Make an exact copy of the lines starting at the top of the listing below and ending at the line that contains "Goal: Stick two", inclusive.

*** Data block Section Begins ***

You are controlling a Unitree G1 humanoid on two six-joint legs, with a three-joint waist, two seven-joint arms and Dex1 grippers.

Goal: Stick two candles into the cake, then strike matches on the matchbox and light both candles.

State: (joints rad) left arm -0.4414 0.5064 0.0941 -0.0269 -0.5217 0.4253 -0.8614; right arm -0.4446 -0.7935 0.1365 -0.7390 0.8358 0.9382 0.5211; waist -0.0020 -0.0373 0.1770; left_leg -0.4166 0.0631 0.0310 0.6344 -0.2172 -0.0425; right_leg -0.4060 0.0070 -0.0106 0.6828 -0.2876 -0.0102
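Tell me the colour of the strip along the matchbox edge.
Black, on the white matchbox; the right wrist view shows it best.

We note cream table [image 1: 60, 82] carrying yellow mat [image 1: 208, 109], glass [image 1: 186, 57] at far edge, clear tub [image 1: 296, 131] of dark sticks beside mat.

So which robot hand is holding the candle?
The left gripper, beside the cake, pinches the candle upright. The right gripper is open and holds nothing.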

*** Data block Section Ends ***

__Exercise answer__.
You are controlling a Unitree G1 humanoid on two six-joint legs, with a three-joint waist, two seven-joint arms and Dex1 grippers.

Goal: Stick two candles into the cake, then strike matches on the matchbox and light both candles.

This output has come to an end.